Syllepte ochrifusalis

Scientific classification
- Kingdom: Animalia
- Phylum: Arthropoda
- Class: Insecta
- Order: Lepidoptera
- Family: Crambidae
- Genus: Syllepte
- Species: S. ochrifusalis
- Binomial name: Syllepte ochrifusalis (Hampson, 1899)
- Synonyms: Sylepta ochrifusalis Hampson, 1899;

= Syllepte ochrifusalis =

- Authority: (Hampson, 1899)
- Synonyms: Sylepta ochrifusalis Hampson, 1899

Species of moth

Syllepte ochrifusalis is a moth in the family Crambidae. It was described by George Hampson in 1899. It is found in Papua New Guinea, where it has been recorded from the D'Entrecasteaux Islands (Fergusson Island).

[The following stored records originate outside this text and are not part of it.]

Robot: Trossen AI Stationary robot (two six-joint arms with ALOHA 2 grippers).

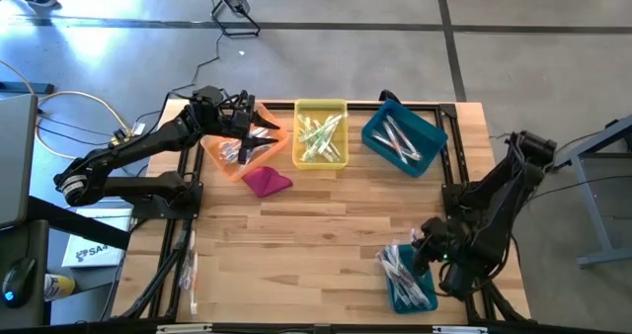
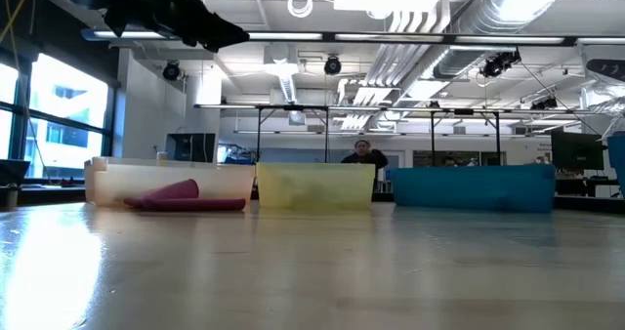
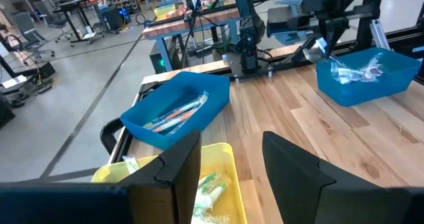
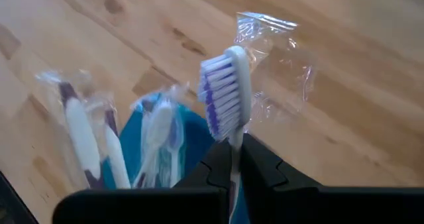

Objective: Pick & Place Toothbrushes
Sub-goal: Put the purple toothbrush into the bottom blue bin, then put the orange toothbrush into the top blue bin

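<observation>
Wrapped toothbrushes lie in a teal bin at the table's near right corner. More fill the yellow bin, the blue bin and the orange bin along the far edge. My right gripper is over the teal bin, shut on one white toothbrush with purple bristles in a clear wrapper. My left gripper hangs open above the orange bin, holding nothing. My right gripper pinches the toothbrush's neck, just below the bristled head, between its two fingers. The head and the loose clear wrapper stick out past the fingertips. The fingers hide the rest of the handle.
A magenta cloth lump lies just in front of the orange bin. Bare wood spreads over the table's middle and near left. A person stands in the room behind the table. Black frame rails run along the table's sides.
</observation>
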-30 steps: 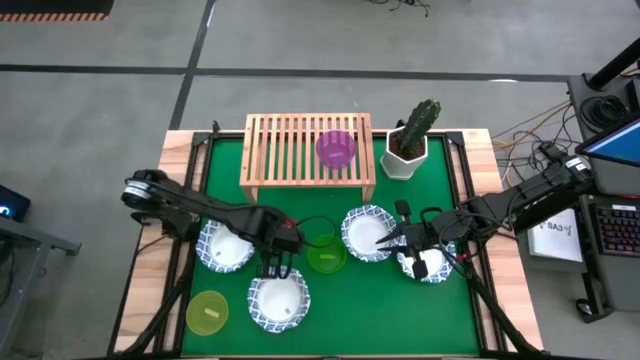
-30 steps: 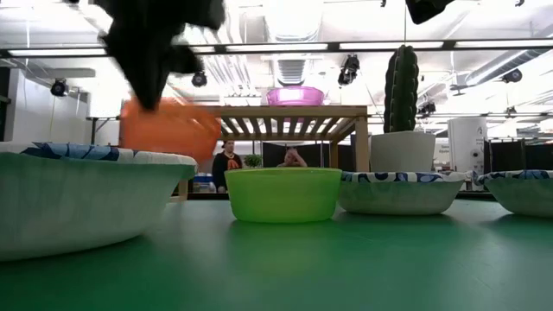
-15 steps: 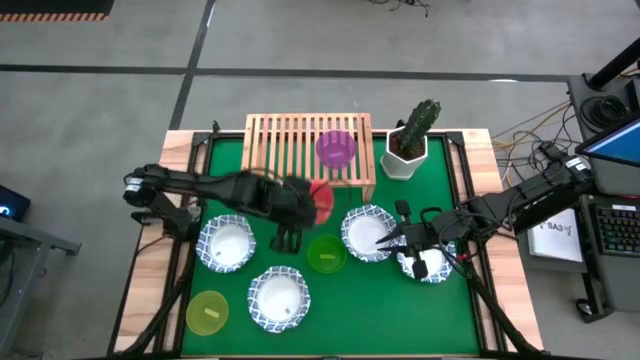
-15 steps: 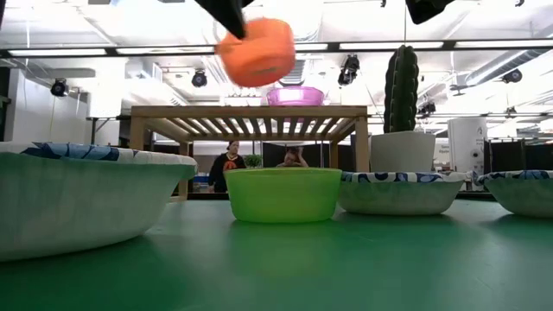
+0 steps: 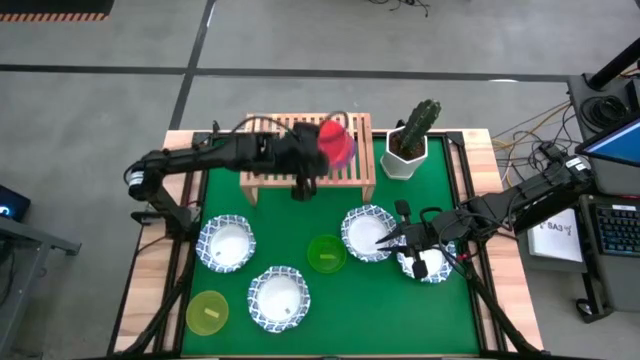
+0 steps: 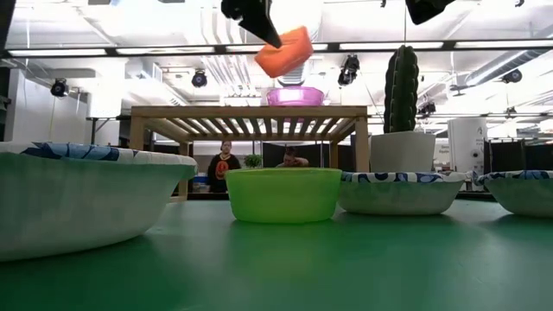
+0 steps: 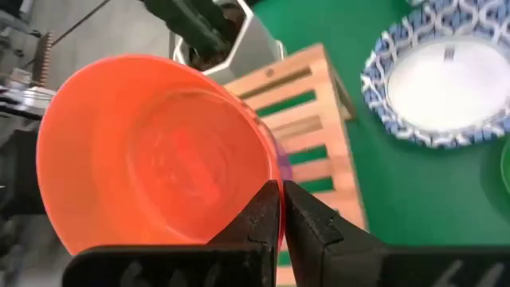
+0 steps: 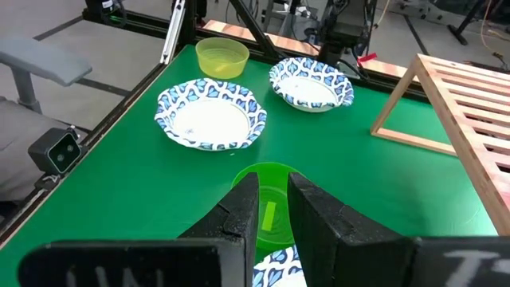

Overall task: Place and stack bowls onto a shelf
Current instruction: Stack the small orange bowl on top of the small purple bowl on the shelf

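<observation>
My left gripper (image 5: 318,152) holds the red bowl (image 5: 333,138) in the air above the light-wood shelf (image 5: 280,150), right over the purple bowl (image 6: 294,95) that stands on the slats. In the low view the red bowl (image 6: 283,52) is tilted. Several white blue-rimmed bowls (image 5: 227,243) (image 5: 278,298) (image 5: 368,232) rest on the green mat, as do the green bowl (image 5: 326,253) and the yellow-green bowl (image 5: 207,312). My right gripper (image 5: 385,240) hovers open above the rim of a white bowl, high over the table in the low view. My left gripper pinches the red bowl's rim (image 7: 263,177), one finger inside the bowl and one outside. It comes from the table's left, roughly level. The bowl is lifted clear and tipped, its opening turned toward the wrist camera.
A white hexagonal pot with a cactus (image 5: 408,148) stands just right of the shelf. A fourth white bowl (image 5: 430,265) lies under the right arm. The mat's raised black frame (image 5: 200,150) borders the shelf's left side. People sit in the room beyond the table (image 6: 226,164).
My left gripper has carried the red bowl from low over the near-left bowls up and toward the far edge and right, ending above the shelf over the purple bowl. The bowl has tipped on the way. The right arm stayed still.
</observation>
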`<state>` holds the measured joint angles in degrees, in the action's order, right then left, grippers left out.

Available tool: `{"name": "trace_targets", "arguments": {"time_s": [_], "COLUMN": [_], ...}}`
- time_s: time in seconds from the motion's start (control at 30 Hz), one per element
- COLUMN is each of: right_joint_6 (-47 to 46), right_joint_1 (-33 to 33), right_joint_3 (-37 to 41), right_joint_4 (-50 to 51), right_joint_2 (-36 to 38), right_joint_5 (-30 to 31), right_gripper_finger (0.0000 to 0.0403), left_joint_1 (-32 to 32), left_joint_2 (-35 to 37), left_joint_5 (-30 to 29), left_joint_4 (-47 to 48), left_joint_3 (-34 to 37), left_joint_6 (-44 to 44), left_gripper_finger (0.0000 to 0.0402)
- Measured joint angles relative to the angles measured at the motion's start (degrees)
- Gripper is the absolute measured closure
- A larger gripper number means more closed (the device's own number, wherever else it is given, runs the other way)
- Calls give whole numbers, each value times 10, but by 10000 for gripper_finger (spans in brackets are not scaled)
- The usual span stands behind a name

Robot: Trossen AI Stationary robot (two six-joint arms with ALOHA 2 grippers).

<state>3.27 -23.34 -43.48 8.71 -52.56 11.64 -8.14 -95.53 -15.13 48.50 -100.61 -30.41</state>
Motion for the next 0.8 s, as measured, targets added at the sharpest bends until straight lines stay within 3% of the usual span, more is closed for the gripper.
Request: {"name": "trace_targets", "arguments": {"time_s": [0.1, 0.37, 0.8], "right_joint_6": [3, 11, 14], "right_joint_1": [0, 0, 0], "right_joint_3": [0, 1, 3], "right_joint_4": [0, 0, 0], "right_joint_2": [0, 0, 0], "right_joint_5": [0, 4, 5], "right_gripper_finger": [344, 344, 344], "left_joint_1": [-30, -60, -61], "left_joint_2": [-6, -19, -49], "left_joint_5": [44, 76, 67], "left_joint_4": [-20, -35, -29], "left_joint_3": [1, 2, 2], "left_joint_6": [0, 1, 9], "left_gripper_finger": [401, 401, 401]}}
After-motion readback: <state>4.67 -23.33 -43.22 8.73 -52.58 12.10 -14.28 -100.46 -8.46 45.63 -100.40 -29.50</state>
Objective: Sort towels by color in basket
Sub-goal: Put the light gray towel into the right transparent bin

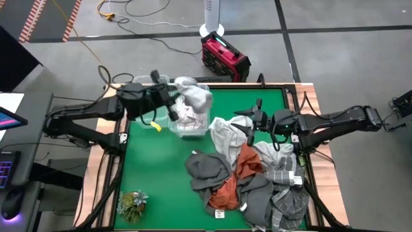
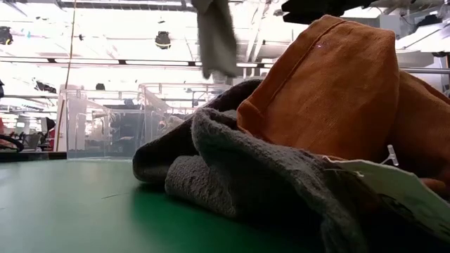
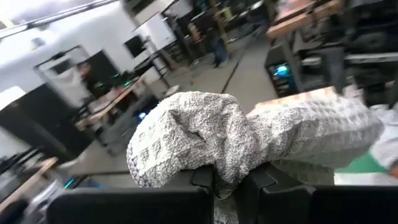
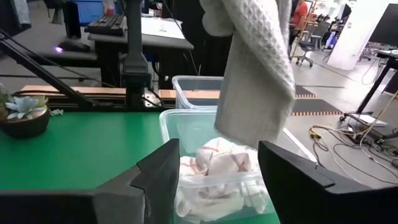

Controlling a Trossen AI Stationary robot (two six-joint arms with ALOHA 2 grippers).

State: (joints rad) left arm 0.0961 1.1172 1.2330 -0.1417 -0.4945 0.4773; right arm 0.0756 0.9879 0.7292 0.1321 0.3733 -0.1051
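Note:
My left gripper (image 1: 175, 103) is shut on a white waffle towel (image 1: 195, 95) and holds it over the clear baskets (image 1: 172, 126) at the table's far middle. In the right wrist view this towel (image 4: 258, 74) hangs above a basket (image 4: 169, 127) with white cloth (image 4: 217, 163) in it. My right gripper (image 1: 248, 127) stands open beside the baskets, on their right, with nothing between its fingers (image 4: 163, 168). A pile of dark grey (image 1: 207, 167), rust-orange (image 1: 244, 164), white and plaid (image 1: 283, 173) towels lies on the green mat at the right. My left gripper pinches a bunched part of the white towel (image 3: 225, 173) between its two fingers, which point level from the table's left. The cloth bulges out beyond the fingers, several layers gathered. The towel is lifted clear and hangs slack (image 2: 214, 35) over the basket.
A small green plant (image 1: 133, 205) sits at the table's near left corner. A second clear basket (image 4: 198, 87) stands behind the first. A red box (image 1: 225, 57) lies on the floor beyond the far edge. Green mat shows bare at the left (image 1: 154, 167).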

The wingspan is 28–30 mm. Adults are white, the forewings suffused with ochreous, except the cell and median part of the inner area. There are slight fuscous marks at the base. There is an antemedial line angled outwards on the median nervure, inwards in the submedian interspace and outwards on vein 1. There is a slight discoidal black lunule. The postmedial line is indistinct, bent outwards and minutely dentate between veins 5 and 3, then retracted and angled outwards again. The hindwings are suffused with ochreous to the postmedial line, except on the costa and inner margin. There is a black discoidal spot and the post medial line is bent outwards between veins 5 and 2. There is some fuscous suffusion on the termen between vein 2 and the tornus.